◆ **What to work on**
Please print every record below exactly as it appears.

(Beginning of Information)

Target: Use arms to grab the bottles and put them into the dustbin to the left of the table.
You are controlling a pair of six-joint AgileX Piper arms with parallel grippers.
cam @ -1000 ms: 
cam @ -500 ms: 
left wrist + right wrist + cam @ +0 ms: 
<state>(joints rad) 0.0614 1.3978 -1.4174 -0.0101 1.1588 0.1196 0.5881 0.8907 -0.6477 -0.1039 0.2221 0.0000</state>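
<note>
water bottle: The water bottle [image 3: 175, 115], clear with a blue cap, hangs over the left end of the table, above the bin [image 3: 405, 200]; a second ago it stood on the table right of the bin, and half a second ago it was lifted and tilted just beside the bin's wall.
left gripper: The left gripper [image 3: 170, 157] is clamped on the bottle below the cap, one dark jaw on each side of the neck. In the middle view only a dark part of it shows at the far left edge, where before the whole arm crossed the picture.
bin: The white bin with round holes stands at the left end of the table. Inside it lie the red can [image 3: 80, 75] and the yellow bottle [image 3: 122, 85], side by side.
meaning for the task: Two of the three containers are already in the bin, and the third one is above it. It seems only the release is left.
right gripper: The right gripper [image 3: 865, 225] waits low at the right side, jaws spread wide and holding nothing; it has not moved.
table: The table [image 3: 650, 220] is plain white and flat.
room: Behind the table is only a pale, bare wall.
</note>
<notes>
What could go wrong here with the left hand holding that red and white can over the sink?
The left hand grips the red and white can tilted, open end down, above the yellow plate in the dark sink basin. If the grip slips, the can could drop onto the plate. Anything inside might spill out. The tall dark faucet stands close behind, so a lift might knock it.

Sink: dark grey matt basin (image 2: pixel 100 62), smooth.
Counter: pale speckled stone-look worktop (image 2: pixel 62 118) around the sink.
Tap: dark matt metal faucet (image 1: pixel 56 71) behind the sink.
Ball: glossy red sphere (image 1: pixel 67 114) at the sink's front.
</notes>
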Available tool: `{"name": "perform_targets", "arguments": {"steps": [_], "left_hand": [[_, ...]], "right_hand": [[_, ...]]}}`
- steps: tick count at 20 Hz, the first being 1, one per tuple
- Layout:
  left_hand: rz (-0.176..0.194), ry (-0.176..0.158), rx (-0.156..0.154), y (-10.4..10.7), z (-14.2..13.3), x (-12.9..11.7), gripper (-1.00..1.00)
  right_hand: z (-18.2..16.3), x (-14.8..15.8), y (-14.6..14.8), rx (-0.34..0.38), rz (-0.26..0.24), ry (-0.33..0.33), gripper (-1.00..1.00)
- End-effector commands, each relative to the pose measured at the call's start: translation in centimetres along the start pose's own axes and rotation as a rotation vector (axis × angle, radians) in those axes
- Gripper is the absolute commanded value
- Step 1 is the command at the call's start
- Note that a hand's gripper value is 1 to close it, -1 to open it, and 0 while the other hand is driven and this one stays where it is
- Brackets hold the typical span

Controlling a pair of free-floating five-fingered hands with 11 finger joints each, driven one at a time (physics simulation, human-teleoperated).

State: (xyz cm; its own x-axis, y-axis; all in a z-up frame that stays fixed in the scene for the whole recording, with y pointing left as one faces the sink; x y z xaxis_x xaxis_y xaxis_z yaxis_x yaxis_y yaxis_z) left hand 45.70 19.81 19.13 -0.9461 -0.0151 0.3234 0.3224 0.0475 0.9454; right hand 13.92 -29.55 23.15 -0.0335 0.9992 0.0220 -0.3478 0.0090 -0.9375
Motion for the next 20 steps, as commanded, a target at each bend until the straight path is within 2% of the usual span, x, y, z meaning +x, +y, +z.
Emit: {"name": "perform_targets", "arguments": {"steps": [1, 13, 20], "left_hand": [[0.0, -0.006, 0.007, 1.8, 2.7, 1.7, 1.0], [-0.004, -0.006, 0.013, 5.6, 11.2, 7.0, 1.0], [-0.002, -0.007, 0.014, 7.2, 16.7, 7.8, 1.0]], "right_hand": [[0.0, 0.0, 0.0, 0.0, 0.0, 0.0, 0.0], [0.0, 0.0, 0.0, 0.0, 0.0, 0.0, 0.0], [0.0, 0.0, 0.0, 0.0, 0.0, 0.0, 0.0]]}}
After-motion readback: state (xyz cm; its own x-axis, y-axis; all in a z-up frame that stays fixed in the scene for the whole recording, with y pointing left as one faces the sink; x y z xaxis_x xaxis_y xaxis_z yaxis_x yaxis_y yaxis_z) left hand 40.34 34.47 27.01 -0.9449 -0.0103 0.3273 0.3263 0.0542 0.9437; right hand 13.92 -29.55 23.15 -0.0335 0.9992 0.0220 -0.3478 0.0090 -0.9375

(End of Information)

◆ **Response to this exercise**
Target: Use arms to grab the bottles and put them into the dustbin to the left of the table.
You are controlling a pair of six-joint AgileX Piper arms with parallel grippers.
cam @ -1000 ms: 
cam @ -500 ms: 
left wrist + right wrist + cam @ +0 ms: 
<state>(joints rad) 0.0614 1.3978 -1.4174 -0.0101 1.1588 0.1196 0.5881 0.8907 -0.6477 -0.1039 0.2221 0.0000</state>
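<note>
water bottle: The water bottle [image 3: 175, 115], clear with a blue cap, hangs over the left end of the table, above the bin [image 3: 405, 200]; a second ago it stood on the table right of the bin, and half a second ago it was lifted and tilted just beside the bin's wall.
left gripper: The left gripper [image 3: 170, 157] is clamped on the bottle below the cap, one dark jaw on each side of the neck. In the middle view only a dark part of it shows at the far left edge, where before the whole arm crossed the picture.
bin: The white bin with round holes stands at the left end of the table. Inside it lie the red can [image 3: 80, 75] and the yellow bottle [image 3: 122, 85], side by side.
meaning for the task: Two of the three containers are already in the bin, and the third one is above it. It seems only the release is left.
right gripper: The right gripper [image 3: 865, 225] waits low at the right side, jaws spread wide and holding nothing; it has not moved.
table: The table [image 3: 650, 220] is plain white and flat.
room: Behind the table is only a pale, bare wall.
</note>
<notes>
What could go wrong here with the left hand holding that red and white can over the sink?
The left hand grips the red and white can tilted, open end down, above the yellow plate in the dark sink basin. If the grip slips, the can could drop onto the plate. Anything inside might spill out. The tall dark faucet stands close behind, so a lift might knock it.

Sink: dark grey matt basin (image 2: pixel 100 62), smooth.
Counter: pale speckled stone-look worktop (image 2: pixel 62 118) around the sink.
Tap: dark matt metal faucet (image 1: pixel 56 71) behind the sink.
Ball: glossy red sphere (image 1: pixel 67 114) at the sink's front.
</notes>
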Available tool: `{"name": "perform_targets", "arguments": {"steps": [_], "left_hand": [[_, ...]], "right_hand": [[_, ...]]}}`
- steps: tick count at 20 Hz, the first being 1, one per tuple
- Layout:
  left_hand: rz (-0.176..0.194), ry (-0.176..0.158), rx (-0.156..0.154), y (-10.4..10.7), z (-14.2..13.3), x (-12.9..11.7), gripper (-1.00..1.00)
  right_hand: z (-18.2..16.3), x (-14.8..15.8), y (-14.6..14.8), rx (-0.34..0.38), rz (-0.26..0.24), ry (-0.33..0.33), gripper (-1.00..1.00)
- End-effector commands, each relative to the pose measured at the call's start: translation in centimetres along the start pose's own axes and rotation as a rotation vector (axis × angle, radians) in those axes
- Gripper is the absolute commanded value
- Step 1 is the command at the call's start
- Note that a hand's gripper value is 1 to close it, -1 to open it, and 0 while the other hand is driven and this one stays where it is
- Brackets hold the typical span

Controlling a pair of free-floating five-fingered hands with 11 finger joints each, driven one at a time (physics simulation, human-teleoperated).

State: (xyz cm; its own x-axis, y-axis; all in a z-up frame that stays fixed in the scene for the whole recording, with y pointing left as one faces the sink; x y z xaxis_x xaxis_y xaxis_z yaxis_x yaxis_y yaxis_z) left hand 45.70 19.81 19.13 -0.9461 -0.0151 0.3234 0.3224 0.0475 0.9454; right hand 13.92 -29.55 23.15 -0.0335 0.9992 0.0220 -0.3478 0.0090 -0.9375
Motion for the next 20 steps, as commanded, a target at each bend until the straight path is within 2% of the usual span, x, y, z meaning +x, +y, +z.
Emit: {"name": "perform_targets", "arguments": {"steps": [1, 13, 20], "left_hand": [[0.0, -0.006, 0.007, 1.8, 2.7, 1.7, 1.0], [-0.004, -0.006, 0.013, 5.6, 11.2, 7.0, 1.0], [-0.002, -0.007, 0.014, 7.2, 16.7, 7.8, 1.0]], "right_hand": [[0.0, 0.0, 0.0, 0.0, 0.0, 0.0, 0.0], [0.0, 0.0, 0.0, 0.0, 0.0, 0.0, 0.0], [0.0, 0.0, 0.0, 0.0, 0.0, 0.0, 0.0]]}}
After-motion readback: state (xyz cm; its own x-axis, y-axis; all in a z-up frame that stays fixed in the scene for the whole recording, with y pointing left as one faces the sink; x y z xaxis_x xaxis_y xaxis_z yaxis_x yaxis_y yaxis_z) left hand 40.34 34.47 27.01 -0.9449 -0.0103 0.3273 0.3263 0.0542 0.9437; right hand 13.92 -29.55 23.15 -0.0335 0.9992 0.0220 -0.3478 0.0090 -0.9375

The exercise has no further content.